A long-time female employee of the San Francisco District Attorney’s office, who has been an employee since 1985, has filed a wrongful termination lawsuit against the SFDA. The lawsuit alleges that the District Attorney fired her without cause, and discriminated against her due to her age. The employee worked as an investigator, and always received positive reviews and raises. In addition, she was promoted five times before she was fired. In August 2014, she was fired from her position as Assistant Chief Victim/Witness Investigator and Director of the Subpoena Division. She was 59, and just 10 months shy of receiving a retirement benefit given to individuals who choose to retire at 60.

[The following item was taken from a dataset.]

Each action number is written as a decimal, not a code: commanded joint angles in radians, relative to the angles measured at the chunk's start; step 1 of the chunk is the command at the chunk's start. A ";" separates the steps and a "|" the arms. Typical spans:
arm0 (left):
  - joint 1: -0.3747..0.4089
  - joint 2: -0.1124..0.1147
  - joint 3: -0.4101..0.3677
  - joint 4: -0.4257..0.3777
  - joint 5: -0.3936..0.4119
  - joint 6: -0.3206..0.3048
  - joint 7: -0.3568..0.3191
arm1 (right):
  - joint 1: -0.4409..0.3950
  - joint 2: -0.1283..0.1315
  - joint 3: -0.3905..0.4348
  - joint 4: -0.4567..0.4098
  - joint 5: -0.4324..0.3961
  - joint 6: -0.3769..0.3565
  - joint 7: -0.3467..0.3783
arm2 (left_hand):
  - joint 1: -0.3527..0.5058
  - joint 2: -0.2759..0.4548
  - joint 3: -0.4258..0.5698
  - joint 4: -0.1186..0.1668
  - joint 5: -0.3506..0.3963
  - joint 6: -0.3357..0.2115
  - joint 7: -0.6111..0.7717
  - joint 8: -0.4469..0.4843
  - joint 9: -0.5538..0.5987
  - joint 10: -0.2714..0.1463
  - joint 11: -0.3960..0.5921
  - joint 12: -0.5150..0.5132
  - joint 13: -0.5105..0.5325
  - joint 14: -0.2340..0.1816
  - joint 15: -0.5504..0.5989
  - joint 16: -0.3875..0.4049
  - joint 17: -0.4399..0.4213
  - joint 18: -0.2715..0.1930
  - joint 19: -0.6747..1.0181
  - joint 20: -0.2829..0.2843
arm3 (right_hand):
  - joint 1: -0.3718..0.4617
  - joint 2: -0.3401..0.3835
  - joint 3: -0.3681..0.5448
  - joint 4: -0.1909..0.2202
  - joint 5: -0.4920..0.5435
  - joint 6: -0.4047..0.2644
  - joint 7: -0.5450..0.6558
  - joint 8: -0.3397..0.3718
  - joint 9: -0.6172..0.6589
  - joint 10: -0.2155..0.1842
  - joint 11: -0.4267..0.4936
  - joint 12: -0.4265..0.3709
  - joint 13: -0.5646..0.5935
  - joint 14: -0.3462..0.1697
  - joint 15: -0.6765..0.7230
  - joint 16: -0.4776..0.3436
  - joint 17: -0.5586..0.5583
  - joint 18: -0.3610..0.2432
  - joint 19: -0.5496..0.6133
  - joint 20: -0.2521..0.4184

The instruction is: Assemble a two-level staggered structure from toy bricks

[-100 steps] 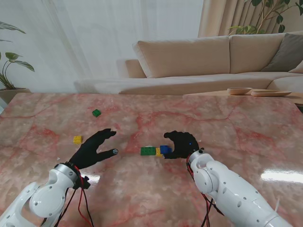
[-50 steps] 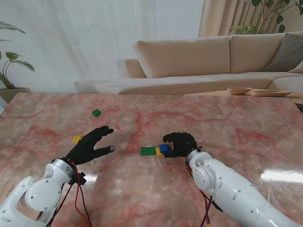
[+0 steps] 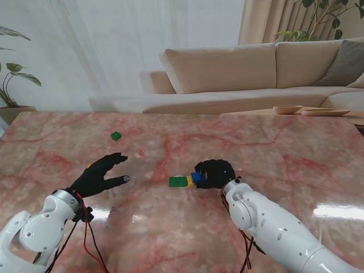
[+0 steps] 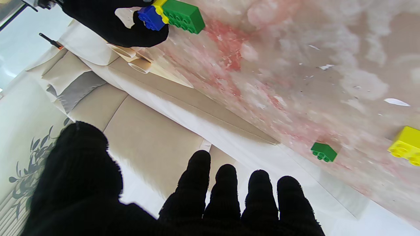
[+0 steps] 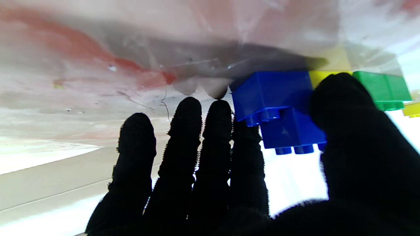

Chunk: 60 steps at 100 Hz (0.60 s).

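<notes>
While a beige sofa point(image 3: 256, 68) is sitting beyond the pink marble table point(image 3: 273, 153), the right hand point(image 3: 215, 173) is gripping the blue brick point(image 3: 198, 178) beside the green brick point(image 3: 178, 181) mid-table, and the left hand point(image 3: 96, 175) is hovering spread, holding nothing.

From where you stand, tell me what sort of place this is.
Most likely a home living room, or a lab dressed as one. A beige sofa sits behind the pink marble table, sheer curtains cover the window, and a houseplant stands at the left.
</notes>
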<state>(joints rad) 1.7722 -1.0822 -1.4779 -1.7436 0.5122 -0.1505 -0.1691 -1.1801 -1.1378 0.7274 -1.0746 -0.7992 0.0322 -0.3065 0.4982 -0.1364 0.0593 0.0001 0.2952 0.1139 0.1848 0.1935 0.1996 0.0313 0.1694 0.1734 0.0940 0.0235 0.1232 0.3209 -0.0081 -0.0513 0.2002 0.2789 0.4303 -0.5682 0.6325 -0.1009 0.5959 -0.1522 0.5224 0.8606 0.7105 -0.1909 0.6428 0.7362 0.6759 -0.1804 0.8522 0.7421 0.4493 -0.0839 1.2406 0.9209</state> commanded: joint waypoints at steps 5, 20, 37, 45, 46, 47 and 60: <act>0.009 0.010 -0.019 0.007 0.007 0.012 -0.019 | -0.005 -0.008 -0.005 0.008 0.006 0.012 0.012 | 0.002 0.020 0.021 0.013 0.015 -0.021 0.007 0.005 -0.008 -0.017 0.012 0.009 -0.005 -0.040 -0.028 -0.010 -0.018 -0.004 -0.008 0.014 | 0.007 0.009 0.030 0.007 0.018 -0.022 0.014 0.015 0.022 -0.016 0.009 0.012 0.029 -0.020 0.020 0.021 0.006 -0.014 0.038 0.020; -0.011 0.014 -0.035 0.029 0.011 0.024 -0.040 | -0.003 -0.009 -0.008 0.004 0.006 0.020 0.016 | 0.003 0.016 0.024 0.013 0.016 -0.019 0.006 0.005 -0.008 -0.014 0.011 0.009 -0.007 -0.040 -0.029 -0.008 -0.018 -0.024 -0.013 0.019 | -0.003 0.011 0.037 0.004 0.017 -0.020 0.014 0.013 0.020 -0.015 0.006 0.015 0.028 -0.019 0.021 0.023 0.003 -0.013 0.039 0.017; -0.057 0.023 -0.039 0.049 0.013 0.050 -0.090 | -0.002 -0.010 -0.013 0.002 0.009 0.031 0.019 | 0.004 0.017 0.028 0.013 0.013 -0.019 0.005 0.003 -0.011 -0.014 0.007 0.007 -0.013 -0.044 -0.028 -0.006 -0.014 -0.050 -0.028 0.014 | -0.001 0.014 0.048 0.004 0.018 -0.021 0.015 0.012 0.022 -0.015 0.004 0.017 0.029 -0.019 0.022 0.025 0.003 -0.013 0.041 0.016; -0.091 0.027 -0.031 0.065 0.021 0.060 -0.107 | -0.003 -0.011 -0.014 0.001 0.010 0.035 0.019 | 0.003 0.017 0.029 0.013 0.013 -0.018 0.005 0.003 -0.010 -0.015 0.006 0.006 -0.013 -0.045 -0.027 -0.005 -0.013 -0.047 -0.032 0.013 | -0.006 0.014 0.051 0.002 0.016 -0.021 0.014 0.010 0.021 -0.015 0.002 0.017 0.028 -0.019 0.021 0.025 0.002 -0.013 0.042 0.015; -0.095 0.027 -0.029 0.068 0.022 0.062 -0.109 | -0.003 -0.011 -0.014 0.000 0.011 0.035 0.019 | 0.003 0.017 0.029 0.013 0.013 -0.019 0.006 0.003 -0.010 -0.015 0.006 0.006 -0.013 -0.044 -0.027 -0.005 -0.013 -0.046 -0.032 0.013 | -0.007 0.014 0.051 0.002 0.017 -0.021 0.014 0.010 0.021 -0.014 0.001 0.017 0.028 -0.019 0.021 0.025 0.002 -0.013 0.042 0.014; -0.100 0.027 -0.027 0.071 0.022 0.063 -0.110 | -0.003 -0.011 -0.014 0.000 0.011 0.036 0.019 | 0.003 0.017 0.029 0.013 0.013 -0.019 0.005 0.003 -0.010 -0.015 0.006 0.006 -0.014 -0.044 -0.028 -0.005 -0.013 -0.046 -0.032 0.014 | -0.009 0.014 0.051 0.001 0.016 -0.020 0.014 0.010 0.020 -0.013 0.001 0.018 0.027 -0.018 0.021 0.025 0.001 -0.013 0.042 0.014; -0.177 0.031 0.004 0.122 0.016 0.097 -0.134 | -0.003 -0.014 -0.018 0.001 0.013 0.042 0.017 | 0.003 0.018 0.033 0.014 0.007 -0.020 0.004 0.001 -0.013 -0.016 0.001 0.003 -0.020 -0.047 -0.029 -0.005 -0.015 -0.048 -0.038 0.014 | -0.020 0.011 0.042 0.001 0.012 -0.018 0.011 0.007 0.016 -0.013 -0.001 0.018 0.024 -0.018 0.020 0.026 0.000 -0.014 0.043 0.014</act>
<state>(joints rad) 1.6323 -1.0530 -1.4808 -1.6402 0.5328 -0.0744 -0.2941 -1.1754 -1.1461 0.7143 -1.0770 -0.7902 0.0645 -0.3055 0.4982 -0.1364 0.0702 0.0001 0.2952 0.1139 0.1847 0.1935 0.1996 0.0313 0.1694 0.1734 0.0940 0.0235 0.1231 0.3209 -0.0092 -0.0523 0.2002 0.2809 0.4279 -0.5613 0.6653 -0.1009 0.5959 -0.1597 0.5224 0.8607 0.7206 -0.1964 0.6587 0.7630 0.6759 -0.1807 0.8522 0.7428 0.4493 -0.0839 1.2428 0.9210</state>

A few weeks before she was fired, the employee received a letter informing her that the District Attorney’s Office was investigating reports concerning her attendance. The letter was from the office’s chief administrative and financial officer, alleging that there were reports that the employee was frequently busy with non-work activities while she was on company time. The employee claims that although she was a co-owner of a nearby restaurant and often ate lunch there, she was very careful not to let her visits interfere with her work at the D.A.’s Office.

The lawsuit claims that the SFDA decided to terminate the employee due to her age, using her performance as a pre-textual reason for the termination. The woman hired to replace the terminated employee was almost half her age, had much less experience, and was paid a much lower salary than the plaintiff had been making. According to the plaintiff, it was a common practice by the District Attorney’s office to fire older employees in order to hire younger, cheaper workers. The Plaintiff is suing for her lost wages and benefits, attorney’s fees, and emotional distress.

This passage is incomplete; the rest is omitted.